Para personalizar a experiência de compra nos pontos de venda, por outro lado, os varejistas vêm recorrendo cada vez mais à IA, combinada com IoT e processamento na borda (edge computing). Segundo estudo recente da S&P Global Marketing Intelligence, 77% dos varejistas têm planos de investir em soluções do tipo, nos próximos dois anos. O que demanda também, de acordo com a consultoria, o investimento em infraestrutura de TI.
Assim, os dados captados por câmeras e outros sensores podem ser rapidamente processados para a obtenção de recomendações personalizadas, com base no histórico de interações do cliente com a marca em diferentes canais, e no que há no estoque local. Ou mesmo para identificar, além do cliente, o que ele está levando da loja e cobrá-lo sem que precise passar por um caixa ou sacar o cartão de crédito, como já acontece nas lojas da Amazon Go.
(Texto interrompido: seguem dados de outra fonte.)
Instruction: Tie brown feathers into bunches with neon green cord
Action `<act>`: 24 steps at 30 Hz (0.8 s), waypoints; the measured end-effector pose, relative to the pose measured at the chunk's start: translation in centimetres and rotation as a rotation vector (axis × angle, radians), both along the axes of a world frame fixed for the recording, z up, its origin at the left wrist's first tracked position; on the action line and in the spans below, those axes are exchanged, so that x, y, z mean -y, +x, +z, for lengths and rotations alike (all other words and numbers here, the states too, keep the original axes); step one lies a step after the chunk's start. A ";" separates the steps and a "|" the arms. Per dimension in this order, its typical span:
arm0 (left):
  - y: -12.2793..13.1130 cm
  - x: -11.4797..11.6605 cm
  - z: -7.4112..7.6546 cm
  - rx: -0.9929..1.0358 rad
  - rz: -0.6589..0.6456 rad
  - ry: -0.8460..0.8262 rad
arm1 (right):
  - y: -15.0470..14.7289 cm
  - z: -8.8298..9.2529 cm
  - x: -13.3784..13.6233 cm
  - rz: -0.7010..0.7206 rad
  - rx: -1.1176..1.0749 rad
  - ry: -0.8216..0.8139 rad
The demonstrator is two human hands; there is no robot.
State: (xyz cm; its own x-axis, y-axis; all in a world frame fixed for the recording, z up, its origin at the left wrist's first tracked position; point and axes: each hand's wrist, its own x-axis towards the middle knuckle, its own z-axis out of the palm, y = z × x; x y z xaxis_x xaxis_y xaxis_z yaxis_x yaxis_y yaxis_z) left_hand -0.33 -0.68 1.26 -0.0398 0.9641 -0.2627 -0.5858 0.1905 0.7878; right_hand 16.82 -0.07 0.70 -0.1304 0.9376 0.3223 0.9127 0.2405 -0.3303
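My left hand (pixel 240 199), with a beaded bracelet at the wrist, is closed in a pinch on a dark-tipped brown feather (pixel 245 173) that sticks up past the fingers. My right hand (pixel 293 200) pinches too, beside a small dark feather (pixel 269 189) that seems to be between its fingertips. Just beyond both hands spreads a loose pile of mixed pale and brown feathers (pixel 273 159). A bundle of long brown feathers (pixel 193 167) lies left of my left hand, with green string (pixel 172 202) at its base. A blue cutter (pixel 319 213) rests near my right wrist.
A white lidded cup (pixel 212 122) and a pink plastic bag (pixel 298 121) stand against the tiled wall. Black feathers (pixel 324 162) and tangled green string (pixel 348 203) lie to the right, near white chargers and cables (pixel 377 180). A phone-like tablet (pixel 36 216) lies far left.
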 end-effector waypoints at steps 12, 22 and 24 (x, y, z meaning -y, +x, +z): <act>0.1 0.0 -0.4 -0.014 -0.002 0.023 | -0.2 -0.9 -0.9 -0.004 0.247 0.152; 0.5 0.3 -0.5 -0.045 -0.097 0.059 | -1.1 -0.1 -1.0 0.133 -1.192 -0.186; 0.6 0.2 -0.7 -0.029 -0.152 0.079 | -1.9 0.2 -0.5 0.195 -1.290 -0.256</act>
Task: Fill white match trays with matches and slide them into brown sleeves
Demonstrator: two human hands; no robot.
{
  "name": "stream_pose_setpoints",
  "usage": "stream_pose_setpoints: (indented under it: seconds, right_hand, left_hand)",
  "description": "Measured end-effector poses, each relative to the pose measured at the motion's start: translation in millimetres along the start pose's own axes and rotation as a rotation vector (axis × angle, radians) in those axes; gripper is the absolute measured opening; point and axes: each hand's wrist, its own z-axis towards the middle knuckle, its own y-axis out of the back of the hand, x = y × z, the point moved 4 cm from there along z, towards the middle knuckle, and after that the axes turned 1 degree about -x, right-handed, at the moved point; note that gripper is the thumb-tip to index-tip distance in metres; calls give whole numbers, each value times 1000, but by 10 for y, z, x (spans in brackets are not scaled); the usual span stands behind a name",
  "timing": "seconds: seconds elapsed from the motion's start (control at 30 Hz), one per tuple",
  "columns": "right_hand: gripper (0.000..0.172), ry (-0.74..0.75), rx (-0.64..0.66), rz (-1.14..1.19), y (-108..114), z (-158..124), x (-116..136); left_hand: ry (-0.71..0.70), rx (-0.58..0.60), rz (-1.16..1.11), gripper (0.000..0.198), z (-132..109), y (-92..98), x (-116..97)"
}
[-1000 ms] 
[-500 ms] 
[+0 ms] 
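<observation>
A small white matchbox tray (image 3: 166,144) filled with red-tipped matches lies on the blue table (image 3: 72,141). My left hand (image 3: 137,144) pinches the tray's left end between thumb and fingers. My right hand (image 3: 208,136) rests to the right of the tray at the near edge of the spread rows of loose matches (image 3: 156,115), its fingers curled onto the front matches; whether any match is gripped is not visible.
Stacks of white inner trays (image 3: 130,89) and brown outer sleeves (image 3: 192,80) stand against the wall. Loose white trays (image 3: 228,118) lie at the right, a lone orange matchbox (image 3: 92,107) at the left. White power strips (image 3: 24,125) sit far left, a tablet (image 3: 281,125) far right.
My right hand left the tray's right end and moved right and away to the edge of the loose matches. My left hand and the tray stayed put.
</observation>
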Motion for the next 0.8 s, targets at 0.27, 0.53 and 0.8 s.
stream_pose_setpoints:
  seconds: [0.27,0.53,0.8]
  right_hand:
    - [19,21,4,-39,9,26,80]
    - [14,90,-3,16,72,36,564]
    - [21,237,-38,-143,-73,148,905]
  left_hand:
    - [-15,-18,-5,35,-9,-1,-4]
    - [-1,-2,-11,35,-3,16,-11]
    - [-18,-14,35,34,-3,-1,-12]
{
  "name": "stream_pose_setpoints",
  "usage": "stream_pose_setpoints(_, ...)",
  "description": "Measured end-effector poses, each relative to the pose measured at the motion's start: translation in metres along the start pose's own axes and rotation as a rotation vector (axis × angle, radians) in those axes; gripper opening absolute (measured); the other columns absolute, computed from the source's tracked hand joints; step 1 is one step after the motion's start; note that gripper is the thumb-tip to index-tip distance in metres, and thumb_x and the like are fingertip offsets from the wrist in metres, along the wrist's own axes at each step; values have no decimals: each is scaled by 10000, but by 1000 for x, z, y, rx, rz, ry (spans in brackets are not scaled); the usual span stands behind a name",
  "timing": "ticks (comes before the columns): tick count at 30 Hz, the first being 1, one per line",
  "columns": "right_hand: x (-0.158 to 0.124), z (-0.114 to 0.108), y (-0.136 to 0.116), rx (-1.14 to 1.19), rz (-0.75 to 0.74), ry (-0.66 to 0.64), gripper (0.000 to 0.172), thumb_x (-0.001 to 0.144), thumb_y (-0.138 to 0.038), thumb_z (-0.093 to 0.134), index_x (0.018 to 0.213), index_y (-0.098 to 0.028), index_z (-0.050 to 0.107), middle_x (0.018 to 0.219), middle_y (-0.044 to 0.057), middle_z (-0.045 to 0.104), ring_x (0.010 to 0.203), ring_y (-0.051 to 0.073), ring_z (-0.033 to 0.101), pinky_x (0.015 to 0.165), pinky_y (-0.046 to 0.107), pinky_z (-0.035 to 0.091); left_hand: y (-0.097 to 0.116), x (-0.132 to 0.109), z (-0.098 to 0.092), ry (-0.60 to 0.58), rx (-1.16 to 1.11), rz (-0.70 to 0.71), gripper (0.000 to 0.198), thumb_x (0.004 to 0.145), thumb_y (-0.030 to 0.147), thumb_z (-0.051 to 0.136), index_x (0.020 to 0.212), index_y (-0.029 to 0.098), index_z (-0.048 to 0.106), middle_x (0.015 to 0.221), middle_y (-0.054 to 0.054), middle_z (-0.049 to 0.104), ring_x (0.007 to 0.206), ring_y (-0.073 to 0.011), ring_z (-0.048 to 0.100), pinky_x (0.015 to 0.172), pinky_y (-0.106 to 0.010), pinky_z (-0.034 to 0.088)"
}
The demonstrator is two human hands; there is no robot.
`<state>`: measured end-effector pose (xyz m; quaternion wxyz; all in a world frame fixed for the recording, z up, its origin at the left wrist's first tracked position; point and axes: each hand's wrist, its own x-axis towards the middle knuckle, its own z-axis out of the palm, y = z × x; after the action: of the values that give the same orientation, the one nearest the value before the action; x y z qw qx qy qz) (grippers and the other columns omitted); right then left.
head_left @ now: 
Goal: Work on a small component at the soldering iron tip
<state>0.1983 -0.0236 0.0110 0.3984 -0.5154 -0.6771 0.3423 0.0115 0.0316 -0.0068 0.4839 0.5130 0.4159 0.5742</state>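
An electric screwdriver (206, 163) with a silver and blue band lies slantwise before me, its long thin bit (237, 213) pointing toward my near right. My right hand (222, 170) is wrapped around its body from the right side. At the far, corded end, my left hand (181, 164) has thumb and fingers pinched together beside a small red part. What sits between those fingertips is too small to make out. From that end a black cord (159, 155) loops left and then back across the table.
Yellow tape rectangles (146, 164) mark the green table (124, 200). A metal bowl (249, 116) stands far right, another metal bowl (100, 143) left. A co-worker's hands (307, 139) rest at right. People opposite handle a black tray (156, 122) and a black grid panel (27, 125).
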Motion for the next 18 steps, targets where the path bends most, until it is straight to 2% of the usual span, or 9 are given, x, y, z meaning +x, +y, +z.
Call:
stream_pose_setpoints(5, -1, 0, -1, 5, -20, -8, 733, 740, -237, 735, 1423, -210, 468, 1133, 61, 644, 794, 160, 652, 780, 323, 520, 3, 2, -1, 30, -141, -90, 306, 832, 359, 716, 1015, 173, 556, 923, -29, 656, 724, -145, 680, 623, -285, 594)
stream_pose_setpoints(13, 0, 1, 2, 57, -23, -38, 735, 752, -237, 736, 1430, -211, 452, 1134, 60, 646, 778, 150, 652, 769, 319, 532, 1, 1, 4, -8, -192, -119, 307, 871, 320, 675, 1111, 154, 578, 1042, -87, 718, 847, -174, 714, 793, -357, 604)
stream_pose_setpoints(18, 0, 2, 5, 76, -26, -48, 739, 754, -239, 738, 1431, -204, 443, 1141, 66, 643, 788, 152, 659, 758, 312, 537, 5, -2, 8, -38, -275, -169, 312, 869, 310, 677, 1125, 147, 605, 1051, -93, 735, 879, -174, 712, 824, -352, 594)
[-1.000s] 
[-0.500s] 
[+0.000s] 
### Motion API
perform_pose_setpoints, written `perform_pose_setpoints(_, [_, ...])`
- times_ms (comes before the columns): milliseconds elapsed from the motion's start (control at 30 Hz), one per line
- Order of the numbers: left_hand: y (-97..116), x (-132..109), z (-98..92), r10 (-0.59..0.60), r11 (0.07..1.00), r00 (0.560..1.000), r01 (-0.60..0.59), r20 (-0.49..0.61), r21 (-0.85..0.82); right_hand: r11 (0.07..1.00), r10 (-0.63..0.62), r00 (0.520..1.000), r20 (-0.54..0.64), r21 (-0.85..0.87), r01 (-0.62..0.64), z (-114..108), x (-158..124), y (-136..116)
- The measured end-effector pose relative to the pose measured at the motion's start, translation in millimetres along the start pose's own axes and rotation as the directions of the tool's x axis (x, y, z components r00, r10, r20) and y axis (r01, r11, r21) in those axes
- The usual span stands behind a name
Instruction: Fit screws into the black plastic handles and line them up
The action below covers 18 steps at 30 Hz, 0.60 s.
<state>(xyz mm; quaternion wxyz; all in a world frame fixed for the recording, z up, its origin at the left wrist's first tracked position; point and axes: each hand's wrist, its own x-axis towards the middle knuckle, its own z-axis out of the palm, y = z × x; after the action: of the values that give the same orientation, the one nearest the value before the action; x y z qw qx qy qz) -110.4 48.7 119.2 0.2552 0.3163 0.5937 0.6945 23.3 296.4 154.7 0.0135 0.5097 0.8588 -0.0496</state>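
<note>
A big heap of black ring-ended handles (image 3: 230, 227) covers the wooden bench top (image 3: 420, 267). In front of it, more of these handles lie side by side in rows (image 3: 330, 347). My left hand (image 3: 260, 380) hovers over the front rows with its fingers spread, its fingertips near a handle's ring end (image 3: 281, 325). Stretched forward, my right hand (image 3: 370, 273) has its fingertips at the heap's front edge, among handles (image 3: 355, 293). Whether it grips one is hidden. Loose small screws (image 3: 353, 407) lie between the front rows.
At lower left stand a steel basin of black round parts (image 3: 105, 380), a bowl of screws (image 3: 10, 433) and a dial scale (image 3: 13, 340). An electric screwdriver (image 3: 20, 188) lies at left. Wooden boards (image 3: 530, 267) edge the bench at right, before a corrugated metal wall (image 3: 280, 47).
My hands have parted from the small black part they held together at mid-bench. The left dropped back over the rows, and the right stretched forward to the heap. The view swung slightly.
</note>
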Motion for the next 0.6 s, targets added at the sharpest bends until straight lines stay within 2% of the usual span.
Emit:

Na cadeia logística, outra mudança clara em 2023, segundo os mais recentes estudos de tendências, será a migração de varejistas para um modelo que integre a gestão de estoques, próprios e de terceiros, e as entregas nos canais físicos e digitais, para atender a demanda crescente dos consumidores por conveniência e aumentar a confiabilidade das cadeias logísticas.
Para que os clientes possam ter a opção de comprar online e retirar na loja, comprar online e trocar na loja ou, ainda, comprar na loja e receber em casa são necessários sistemas de gestão de estoques mais complexos e automatizados, envolvendo IA e APIs de integração com fornecedores. “Os consumidores estão demandando maior eficiência em processos de pagamento e entrega”, afirma Marrs. “Em 2023, galpões de estoque totalmente automatizados e robôs em lojas se tornarão cada vez mais comuns, assim como robôs autônomos e drones de entregas”.
Como resume o IDC, com base em sua pesquisa de tendências para o varejo em 2023, as companhias que estão se destacando – e vão se destacar – são aquelas que mais apostam em inovação. “Os varejistas não estão investindo em pequenas mudanças em seus portfólios – estão investindo em grande escala e velocidade de automação digital, orientada por IA e sensores. Estamos no meio de uma revolução no varejo liderada por tecnologia e liderada pelo cliente”, afirma Leslie Hand, vice-presidente do IDC.